Yvonne est pour moi l'exemple parfait d'une femme qui n'aurait jamais dû être mère.
Je lui ai longtemps trouvé des excuses : mort de son père alors qu'elle avait 3 ans et ballotements chez les tantes tandis que sa mère travaille. Déception d'un premier amour volage. Trahison de la nature qui lui a envoyé une fille alors qu'elle attendait le remplacement du bébé mâle qu'elle avait perdu .
Je vous l'accorde , cela n'aide pas . Mais je persiste à dire qu'elle n'avait pas du tout la fibre maternelle et je fus choisie pour être le bouc émissaire de ce qu'elle considérait comme une vie ratée. Sur son lit de mort, alors que bêtement j'attendais un cri du coeur, elle m'a simplement dit que ça la soulageait de me faire mal.

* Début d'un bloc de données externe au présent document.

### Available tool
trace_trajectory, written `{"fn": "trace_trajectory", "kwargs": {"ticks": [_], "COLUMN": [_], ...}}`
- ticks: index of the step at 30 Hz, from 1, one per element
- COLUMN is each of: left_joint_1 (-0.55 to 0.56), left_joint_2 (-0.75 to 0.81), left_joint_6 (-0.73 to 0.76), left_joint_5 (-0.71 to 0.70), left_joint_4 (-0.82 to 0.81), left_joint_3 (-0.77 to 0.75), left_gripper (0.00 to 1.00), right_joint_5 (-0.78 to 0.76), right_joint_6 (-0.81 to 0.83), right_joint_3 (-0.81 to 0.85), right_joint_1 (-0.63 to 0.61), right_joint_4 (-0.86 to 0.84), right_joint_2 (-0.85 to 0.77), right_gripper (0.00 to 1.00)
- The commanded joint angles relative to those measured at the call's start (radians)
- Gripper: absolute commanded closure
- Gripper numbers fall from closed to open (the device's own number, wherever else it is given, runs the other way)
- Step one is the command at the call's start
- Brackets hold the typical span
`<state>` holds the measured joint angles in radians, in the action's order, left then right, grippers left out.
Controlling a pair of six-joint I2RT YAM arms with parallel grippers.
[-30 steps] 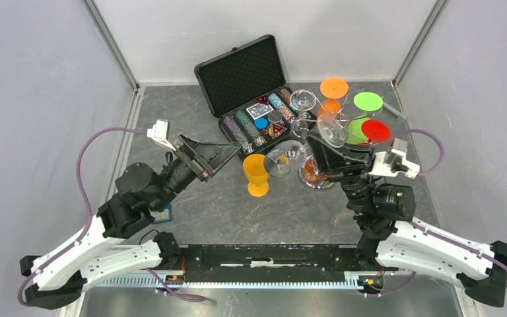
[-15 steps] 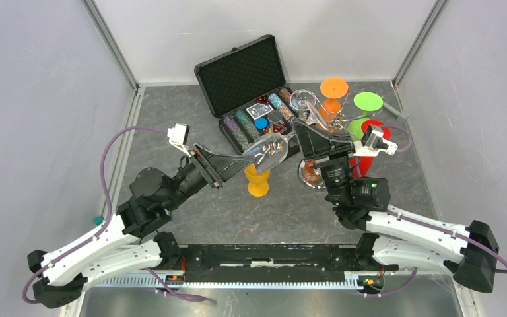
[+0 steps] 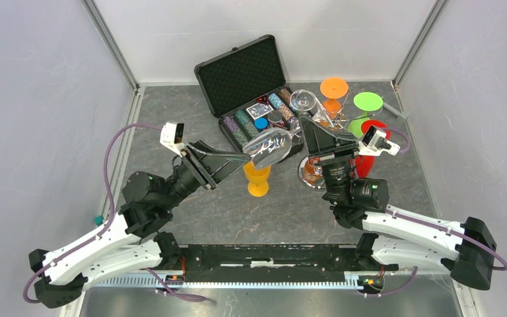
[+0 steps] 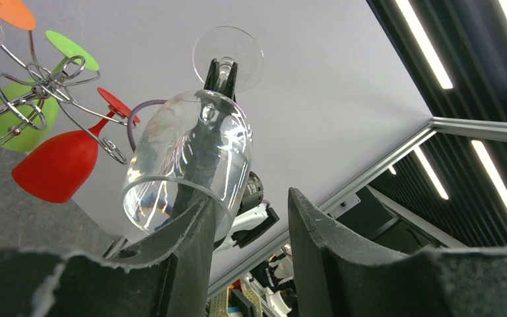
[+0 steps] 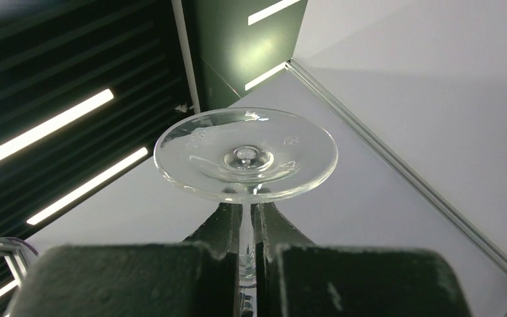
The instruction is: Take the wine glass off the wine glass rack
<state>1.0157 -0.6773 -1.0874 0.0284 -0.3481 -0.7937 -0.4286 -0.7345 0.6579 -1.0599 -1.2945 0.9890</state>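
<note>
The wine glass (image 3: 267, 149) is clear of the wine glass rack (image 4: 39, 84); it hangs tilted in the air between the two arms, bowl toward the left arm and foot toward the right, just above an orange goblet (image 3: 257, 177) that stands on the table (image 3: 204, 211) and just in front of the black chip case (image 3: 241, 76).

The right gripper (image 3: 302, 132) is clamped narrow on the stem (image 5: 246, 231) directly under the foot (image 5: 245, 155); the glass is carried by that pinch alone.

The left gripper (image 4: 247, 205) stands wide at the bowl's rim. One finger (image 4: 188, 244) seems to reach into or behind the mouth of the bowl, though through the clear glass I cannot tell which; it grips nothing.

On the rack a red glass (image 4: 56, 165) and others hang from the curled hooks.

The glass looks light, rigid, smooth and brittle; the thin stem is the weak point, and the bowl wall would crack under a hard squeeze. The stem near the foot is the sound place to hold, since the foot stops it sliding through; any second hold should be gentle and on the thick base of the bowl, not the rim.
</note>
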Motion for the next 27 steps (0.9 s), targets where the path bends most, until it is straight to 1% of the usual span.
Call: {"fn": "trace_trajectory", "kwargs": {"ticks": [1,4,8,10,12,14,16,19,21,22,27], "left_joint_1": [-0.005,-0.005,-0.008,-0.011,-0.017,-0.019,-0.022,-0.026,-0.026,-0.026,-0.027], "left_joint_2": [-0.025,-0.053,-0.08,-0.086,-0.089,-0.092,-0.091,-0.091,-0.09,-0.091,-0.085], "left_joint_6": [-0.041,-0.078,-0.106,-0.107,-0.104,-0.1,-0.093,-0.07,-0.051,-0.04,0.011], "left_joint_5": [0.028,0.031,0.034,0.035,0.038,0.045,0.045,0.045,0.045,0.047,0.027], "left_joint_4": [-0.115,-0.151,-0.173,-0.184,-0.174,-0.17,-0.166,-0.16,-0.157,-0.155,-0.108], "left_joint_3": [-0.002,0.002,-0.005,-0.005,-0.012,-0.018,-0.02,-0.024,-0.028,-0.032,-0.046], "left_gripper": [0.53,0.57,0.69,0.74,0.76,0.81,0.86,0.98,0.98,0.98,0.98], "right_joint_5": [-0.001,-0.004,-0.005,-0.009,-0.011,-0.014,-0.018,-0.012,-0.005,-0.003,0.006], "right_joint_6": [-0.033,-0.038,-0.032,-0.032,-0.031,-0.023,-0.013,-0.002,-0.002,0.001,0.015], "right_joint_3": [0.017,-0.002,-0.016,-0.025,-0.033,-0.04,-0.046,-0.049,-0.049,-0.048,-0.05], "right_joint_1": [0.0,0.0,0.0,-0.001,0.0,0.0,-0.001,0.0,0.0,-0.001,0.0], "right_joint_4": [-0.114,-0.147,-0.167,-0.176,-0.18,-0.18,-0.18,-0.181,-0.183,-0.184,-0.199], "right_joint_2": [0.022,0.028,0.031,0.031,0.031,0.026,0.019,0.015,0.015,0.014,0.018], "right_gripper": [1.0,1.0,1.0,1.0,1.0,1.0,1.0,1.0,0.99,0.98,0.84]}}
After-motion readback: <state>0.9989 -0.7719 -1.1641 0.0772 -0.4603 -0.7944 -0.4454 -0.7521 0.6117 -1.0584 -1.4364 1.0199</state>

Dès que j'ai commencé à marcher ce fut pour m'entendre dire : " assis et pas bouger" ! Je n'ai jamais eu droit au moindre bonbon ( mes dents lui disent merci) ni aux jouets. Si par hasard quelqu'un se risquait à m'en offrir un, elle l'enfermait à clé dans un meuble et ne le ressortait que pour amuser un autre enfant venu rendre visite. Ma planche de salut fut la lecture : je lisais tout ce qui me tombait sous la main...c'est à dire pas grand chose avant d'aller à l'école ! Ayant peur des coups de ceinture qui pleuvaient dès que j'essayais de déroger à la règle de l'immobilisme absolu, je me pris à rêver de ce que je ferais lorsque je serai grande : autant vous dire que j'étais prête.

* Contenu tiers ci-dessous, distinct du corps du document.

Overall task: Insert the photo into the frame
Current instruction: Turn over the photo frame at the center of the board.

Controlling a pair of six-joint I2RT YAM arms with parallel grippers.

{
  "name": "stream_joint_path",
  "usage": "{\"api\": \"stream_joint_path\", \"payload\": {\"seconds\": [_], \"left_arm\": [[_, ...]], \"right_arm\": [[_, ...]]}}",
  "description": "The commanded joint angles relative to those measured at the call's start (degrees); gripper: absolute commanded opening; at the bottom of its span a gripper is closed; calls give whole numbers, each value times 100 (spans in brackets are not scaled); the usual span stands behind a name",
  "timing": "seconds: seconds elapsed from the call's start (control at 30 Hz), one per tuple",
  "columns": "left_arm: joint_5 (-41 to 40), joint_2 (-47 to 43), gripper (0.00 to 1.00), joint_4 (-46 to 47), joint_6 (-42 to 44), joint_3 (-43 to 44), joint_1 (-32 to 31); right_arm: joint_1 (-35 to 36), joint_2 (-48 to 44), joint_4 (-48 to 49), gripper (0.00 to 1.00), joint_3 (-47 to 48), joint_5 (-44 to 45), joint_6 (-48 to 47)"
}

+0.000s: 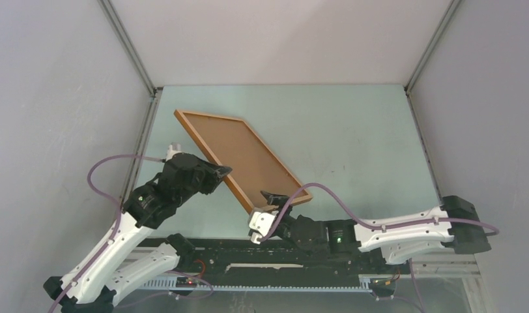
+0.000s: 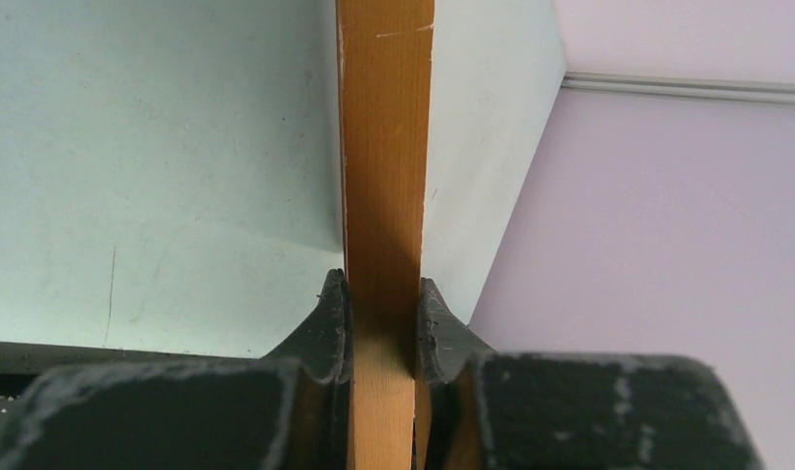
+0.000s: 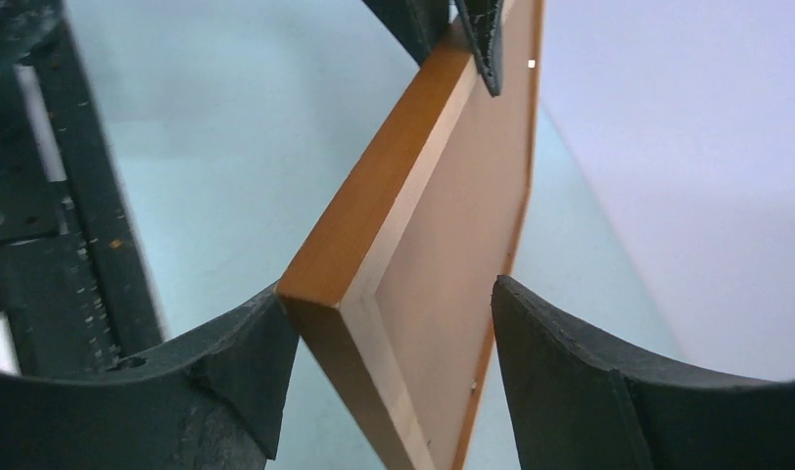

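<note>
The frame (image 1: 239,153), thin orange-brown wood, hangs tilted above the pale green table (image 1: 353,137), and a flat brown panel fills its opening. My left gripper (image 1: 224,173) is shut on its left long rail; in the left wrist view the rail (image 2: 384,147) runs straight up between the pads of this gripper (image 2: 384,313). My right gripper (image 1: 271,203) stands open around the frame's near corner (image 3: 423,225). In the right wrist view, with that gripper (image 3: 389,313) open, the left finger (image 3: 247,352) sits at the corner and the right finger (image 3: 550,362) stands apart. The photo is out of view.
Grey enclosure walls with aluminium posts (image 1: 128,45) close in the table on the left, back and right. A black rail (image 1: 249,261) with both arm bases runs along the near edge. Purple cables (image 1: 353,208) loop off both arms.
</note>
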Motion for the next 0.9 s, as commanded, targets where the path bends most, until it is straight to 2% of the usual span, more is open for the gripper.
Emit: {"api": "stream_joint_path", "payload": {"seconds": [0.0,0.23,0.27,0.33,0.4,0.43,0.47,0.57,0.6,0.63,0.67,0.73,0.87], "left_arm": [[-243,-192,0,865,-470,807,1],[-438,-173,0,623,-649,990,1],[-467,-176,0,621,-666,984,-1],[-510,-174,0,625,-672,985,-2],[-571,-182,1,649,-684,972,-3],[-602,-191,10,674,-682,970,-2],[-640,-198,24,705,-661,982,-5],[-773,-254,72,774,-469,1095,0],[-884,-272,87,725,-347,1191,-3],[-1009,-287,96,658,-194,1323,0],[-1134,-299,99,582,-19,1487,2],[-1372,-340,100,507,471,1817,-4],[-1804,-527,100,408,1145,2125,1]], "right_arm": [[45,381,1414,76,-102,795,-851],[0,771,2546,67,-290,1126,-1485],[-37,757,2583,61,-294,1107,-1440],[-192,652,2524,39,-301,992,-1191],[-384,443,2205,24,-318,672,-756],[-499,320,2018,19,-328,496,-549],[-622,213,1831,13,-331,285,-369],[-1003,-140,1329,0,-343,-327,-7],[-1147,-304,1169,0,-345,-548,131],[-1331,-482,1042,0,-373,-805,297],[-1539,-692,844,0,-395,-1213,502],[-2170,-1113,447,0,-380,-2231,1168],[-4323,-1573,-81,0,-330,-5443,2831]]}}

Comme j'étais une enfant calme et très obéissante elle ne pouvait pas se défouler tout son saoul . Elle appliquait alors la règle simple du " je te préviens si ..." et là elle inventait toutes sortes de désobéissances ( je dois dire qu'elle en connaissait un rayon ! ) que j'aurais pu faire Pour m'ôter l'envie de m'y adonner, elle se lançait dans des sermons accompagnés parfois de gifles et fessées pour me prévenir que je n'avais pas intérêt à essayer ! Lorsque des visites inattendues pointaient le bout du nez et lui demandaient le pourquoi de tant de cris, elle répondait froidement qu'il fallait bien qu'elle fasse mon éducation et que je la remercierais plus tard. Désolée Yvonne mais je ne te remercie pas de m'avoir volé mon enfance, mon adolescence, ma vie !
Je ne m'y suis bien sûr jamais risquée mais en pensée j'avoue l'avoir fait souvent !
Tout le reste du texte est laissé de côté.